An easier way to provide the input on stdin without needing to invoke additional programs is

Code:

./countones.pl < oneszeros.txt

But you are not even required to provide the input on stdin
You could just name the input file(s) in ARGV

Code:

./countones.pl oneszeros.txt

dmi · Feb 3, 2011

fivetoadsloth said:
I'm not sure if that is necessarily the pattern I am trying to count though.

So what are you trying to count?

balamw · Feb 3, 2011

dmi said:
An easier way to provide the input ...

Thanks for that. Most of the Perl I ever wrote was used as a pipe between some other code and "mail", so I tend to make everything fit that model. (Also why I don't tend to use "<", but I do like the ARGV model in this case).

B

Bill McEnaney · Feb 3, 2011

I think Python would let me give a string's count method a regular expression. If I ever knew the correct syntax, I forgot it. But I'm thinking of something like this:

Code:

line.count([['A'..'Z'])

Maybe Perl's object-oriented features allow something like that? Perl can treat a text file's contents a one huge string. So if that language allows what I think we can do in Python, a one-line Perl program may teach the machine to count the kinds of pattern OP needs to count.

dmi · Feb 3, 2011

Bill McEnaney said:
Code:

line.count([['A'..'Z'])

That doesn't look much like a regular expression,
but do you want to write a perl object that takes an array ref of a list of strings to be interpreted as regular expression to count?

Bill McEnaney · Feb 4, 2011

dmi said:
That doesn't look much like a regular expression,
but do you want to write a perl object that takes an array ref of a list of strings to be interpreted as regular expression to count?
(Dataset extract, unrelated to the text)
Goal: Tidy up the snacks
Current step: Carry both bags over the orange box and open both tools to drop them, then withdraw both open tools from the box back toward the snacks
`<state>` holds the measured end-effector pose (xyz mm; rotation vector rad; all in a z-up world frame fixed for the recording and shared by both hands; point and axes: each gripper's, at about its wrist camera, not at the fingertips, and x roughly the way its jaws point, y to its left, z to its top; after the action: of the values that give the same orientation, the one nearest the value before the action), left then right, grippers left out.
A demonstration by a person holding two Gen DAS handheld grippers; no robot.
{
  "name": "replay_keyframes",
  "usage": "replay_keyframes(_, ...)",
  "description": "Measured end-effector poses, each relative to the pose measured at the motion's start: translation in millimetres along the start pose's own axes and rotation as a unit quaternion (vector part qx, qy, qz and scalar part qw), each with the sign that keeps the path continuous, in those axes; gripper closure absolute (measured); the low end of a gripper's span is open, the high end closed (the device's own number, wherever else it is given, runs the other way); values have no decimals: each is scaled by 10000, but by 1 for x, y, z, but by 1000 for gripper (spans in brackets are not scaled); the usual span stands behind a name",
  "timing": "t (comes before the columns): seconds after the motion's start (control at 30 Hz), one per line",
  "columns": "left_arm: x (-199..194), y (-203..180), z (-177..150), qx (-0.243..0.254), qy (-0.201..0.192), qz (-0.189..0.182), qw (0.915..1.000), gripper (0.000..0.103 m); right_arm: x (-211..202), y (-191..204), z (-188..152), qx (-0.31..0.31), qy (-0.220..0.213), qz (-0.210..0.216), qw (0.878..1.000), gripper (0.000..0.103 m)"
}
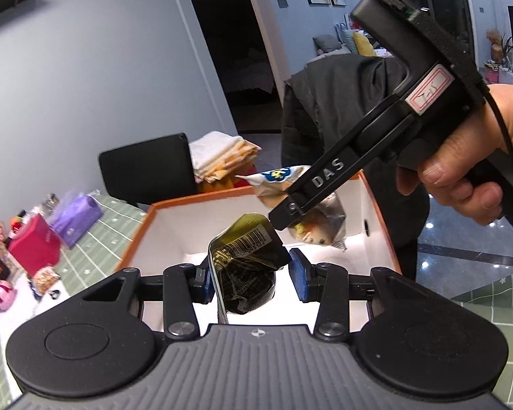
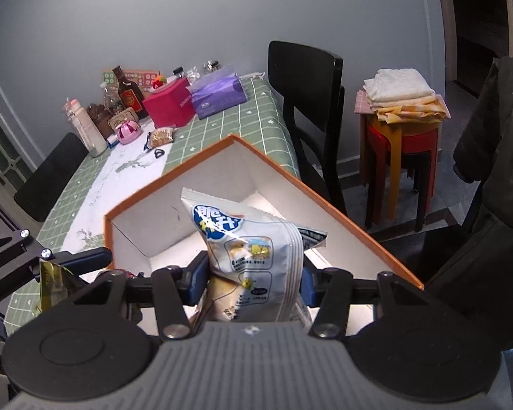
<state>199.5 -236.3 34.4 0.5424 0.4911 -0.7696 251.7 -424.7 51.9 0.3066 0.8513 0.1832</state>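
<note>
Starting at the left, a dark olive-and-gold snack packet (image 1: 248, 266) is held over the open orange-rimmed box (image 1: 201, 201) by the left gripper (image 1: 253, 282); the left blue pad (image 1: 205, 283) is pressed against the packet's edge, while the right pad appears to stand just clear of the crumpled film, so it cannot be told for certain that the jaws are clamped on both sides, though the packet is evidently carried. Further right, a white-and-blue snack bag (image 2: 256, 259) is clamped between the jaws of the right gripper (image 2: 253, 283), which is held by a hand (image 1: 468, 171), and it too is poised above the box's white interior. The step in hand is judged to be the delivery of both snacks into the box, which stands at the near end of the green checked surface (image 2: 222, 130). The next move is judged to call for each packet to be lowered past the rim and the jaws to be parted once the packets are well inside, with care that the two grippers, now close together, are not knocked against each other. The floor of the box is largely hidden behind the packets and grippers, so what already lies inside cannot be made out. The clutter at the far end of the surface, among it a red box (image 2: 169, 106) and a purple tissue pack (image 2: 219, 95), is blurred in the left view, and the near wall of the box is cut off behind the gripper bodies.
</note>
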Motion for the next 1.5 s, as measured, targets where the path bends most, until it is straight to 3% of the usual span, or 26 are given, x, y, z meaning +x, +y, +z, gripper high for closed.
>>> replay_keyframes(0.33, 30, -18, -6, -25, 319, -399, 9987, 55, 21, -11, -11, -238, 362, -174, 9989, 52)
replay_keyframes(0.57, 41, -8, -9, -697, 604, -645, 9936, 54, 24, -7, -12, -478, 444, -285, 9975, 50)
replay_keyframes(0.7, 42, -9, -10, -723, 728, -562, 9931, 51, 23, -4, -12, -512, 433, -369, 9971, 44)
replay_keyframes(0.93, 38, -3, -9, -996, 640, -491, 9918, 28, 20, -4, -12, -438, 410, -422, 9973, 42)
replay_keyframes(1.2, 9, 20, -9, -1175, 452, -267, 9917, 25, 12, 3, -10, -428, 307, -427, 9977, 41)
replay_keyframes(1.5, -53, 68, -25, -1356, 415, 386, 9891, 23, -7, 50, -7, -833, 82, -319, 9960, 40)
I'm only a beginner in regular expressions. So I'm not surprised that I wrote something that doesn't look much like one. But I want a way OP can count substrings that match the pattern a regular expression describes. Maybe I should have written "line.count([A-Z, a-z])". I want a regexp that will match on or more digits followed by a period and another sequence of one or more digits. That expression should match, say, "123.456".

balamw · Feb 4, 2011

Bill McEnaney said:
I want a regexp that will match on or more digits followed by a period and another sequence of one or more digits. That expression should match, say, "123.456".

Code:

-?\d+\.?\d*

One or more digits followed by zero or one periods followed by zero or more digits, I threw in the optional negative sign and you could wrap it in whitespaces....

B

Bill McEnaney · Feb 4, 2011

balamw said:
Code:

-?\d+\.?\d*

One or more digits followed by zero or one periods followed by zero or more digits, I threw in the optional negative sign and you could wrap it in whitespaces....

B

Great. Thanks, B. I hope that helps solve OP's problem.

dmi · Feb 5, 2011

Bill McEnaney said:
on or more digits followed by a period and another sequence of one or more digits. That expression should match, say, "123.456".

Code:

/ \d+ # one or more digits
 \.     # followed by a period
 \d+  # and another sequence of one or more digits
/x

which is not quite the same as
zero or one minus signs followed by One or more digits followed by zero or one periods followed by zero or more digits, although both match "123.456"

nor is it the same as
perl -MYAPE::Regex::Explain -e 'print YAPE::Regex::Explain->new( qr([A-Z, a-z]) )->explain'
The regular expression:

(?-imsx:[A-Z, a-z])

matches as follows:

NODE EXPLANATION
----------------------------------------------------------------------
(?-imsx: group, but do not capture (case-sensitive)
(with ^ and $ matching normally) (with . not
matching \n) (matching whitespace and #
normally):
----------------------------------------------------------------------
[A-Z, a-z] any character of: 'A' to 'Z', ',', ' ',
'a' to 'z'
----------------------------------------------------------------------
) end of grouping
----------------------------------------------------------------------

Bill McEnaney said:
"line.count([A-Z, a-z])"

Bill McEnaney · Feb 5, 2011

dmi said:
(?-imsx:[A-Z, a-z])

matches as follows:

NODE EXPLANATION
----------------------------------------------------------------------
(?-imsx: group, but do not capture (case-sensitive)
(with ^ and $ matching normally) (with . not
matching \n) (matching whitespace and #
normally):
----------------------------------------------------------------------
[A-Z, a-z] any character of: 'A' to 'Z', ',', ' ',
'a' to 'z'
----------------------------------------------------------------------
) end of grouping
----------------------------------------------------------------------

Good stuff, but what do "i," "m," "s," and "x" each mean?

dmi · Feb 5, 2011

Bill McEnaney said:
Good stuff, but what do "i," "m," "s," and "x" each mean?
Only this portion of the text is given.